#### Problem details
Output everything in the data exactly, leaving the pictures out.
= = = =
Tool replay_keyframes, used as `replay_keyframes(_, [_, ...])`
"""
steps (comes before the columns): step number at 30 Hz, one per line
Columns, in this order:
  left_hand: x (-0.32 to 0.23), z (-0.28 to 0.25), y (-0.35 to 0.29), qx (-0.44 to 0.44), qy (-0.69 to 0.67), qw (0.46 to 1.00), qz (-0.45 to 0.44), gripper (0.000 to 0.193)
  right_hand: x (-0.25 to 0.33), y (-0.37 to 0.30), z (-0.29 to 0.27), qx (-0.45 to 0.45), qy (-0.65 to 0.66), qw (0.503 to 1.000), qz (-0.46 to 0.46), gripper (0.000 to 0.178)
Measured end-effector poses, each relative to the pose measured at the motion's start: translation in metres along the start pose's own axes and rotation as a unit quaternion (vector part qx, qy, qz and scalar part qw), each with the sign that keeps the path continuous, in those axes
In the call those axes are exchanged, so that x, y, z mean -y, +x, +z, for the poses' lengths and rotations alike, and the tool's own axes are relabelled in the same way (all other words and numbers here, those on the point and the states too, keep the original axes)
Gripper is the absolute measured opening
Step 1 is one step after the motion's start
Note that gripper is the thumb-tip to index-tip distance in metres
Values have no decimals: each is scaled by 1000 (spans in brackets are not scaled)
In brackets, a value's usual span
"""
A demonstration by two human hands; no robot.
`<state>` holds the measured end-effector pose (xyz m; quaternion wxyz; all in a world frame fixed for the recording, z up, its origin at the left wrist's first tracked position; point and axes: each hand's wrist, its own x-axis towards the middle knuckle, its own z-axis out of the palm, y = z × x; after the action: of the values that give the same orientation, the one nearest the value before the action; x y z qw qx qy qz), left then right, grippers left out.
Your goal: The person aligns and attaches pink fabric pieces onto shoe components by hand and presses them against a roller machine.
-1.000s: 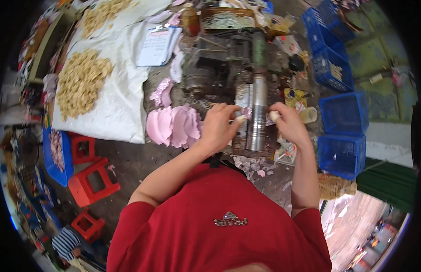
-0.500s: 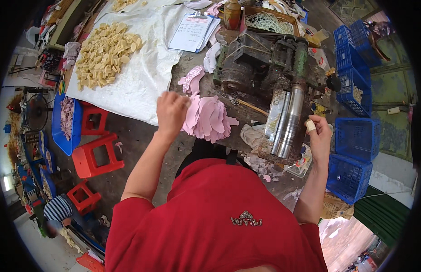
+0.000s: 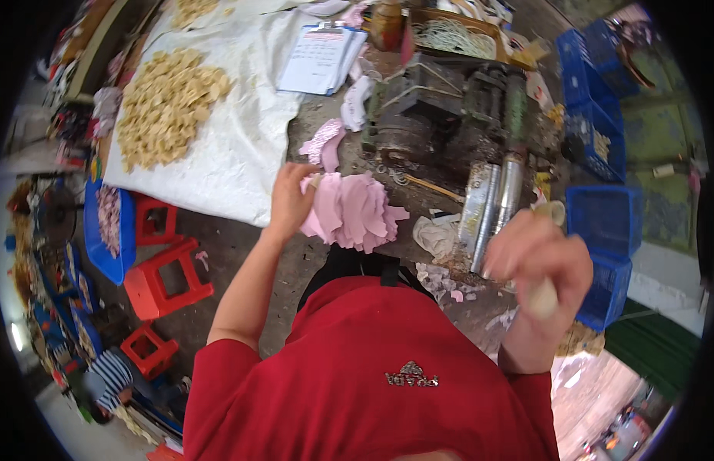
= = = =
#### Result of this task
Tool replay_keyframes, used as `replay_keyframes(_, [_, ...])`
"""
steps (comes before the columns): step number at 30 Hz, one per line
Columns, in this order:
  left_hand: x (-0.32 to 0.23), z (-0.28 to 0.25), y (-0.35 to 0.29), qx (-0.44 to 0.44), qy (-0.69 to 0.67), qw (0.46 to 1.00), qz (-0.45 to 0.44), gripper (0.000 to 0.193)
  right_hand: x (-0.25 to 0.33), y (-0.37 to 0.30), z (-0.29 to 0.27), qx (-0.45 to 0.45), qy (-0.65 to 0.66), qw (0.503 to 1.000), qz (-0.46 to 0.46), gripper (0.000 to 0.178)
Measured end-effector poses, each relative to the pose measured at the motion's start: translation in metres along the start pose's own axes and rotation as a unit quaternion (vector part qx, qy, qz and scalar part qw), each with the sign that keeps the path continuous, in those axes
In the call those axes are exchanged, so that x, y, z mean -y, +x, +z, for the poses' lengths and rotations alike, and the tool's own axes are relabelled in the same way (all other words and numbers here, those on the point and the states too, keep the original axes)
Gripper is the absolute measured opening
Step 1 is one step after the motion's start
Note that gripper is the thumb-tip to index-tip distance in metres
Values have no decimals: each is scaled by 1000 (spans in brackets are not scaled)
In brackets, a value's usual span
"""
A demonstration by two human hands; no robot.
`<state>` holds the measured end-effector pose (xyz m; quaternion wxyz; all in a world frame fixed for the recording, z up, its origin at the left wrist's first tracked position; point and axes: each hand's wrist, its own x-axis towards the middle knuckle, its own z-axis out of the palm, y = z × x; after the action: of the values that give the same orientation, the one nearest the value before the action; x y z qw qx qy qz), left then right, grippers left out.
Your goal: The person aligns and attaches pink fabric pieces onto shoe components by hand and presses them against a roller machine.
-1.000s: 
-0.500s: 
+0.000s: 

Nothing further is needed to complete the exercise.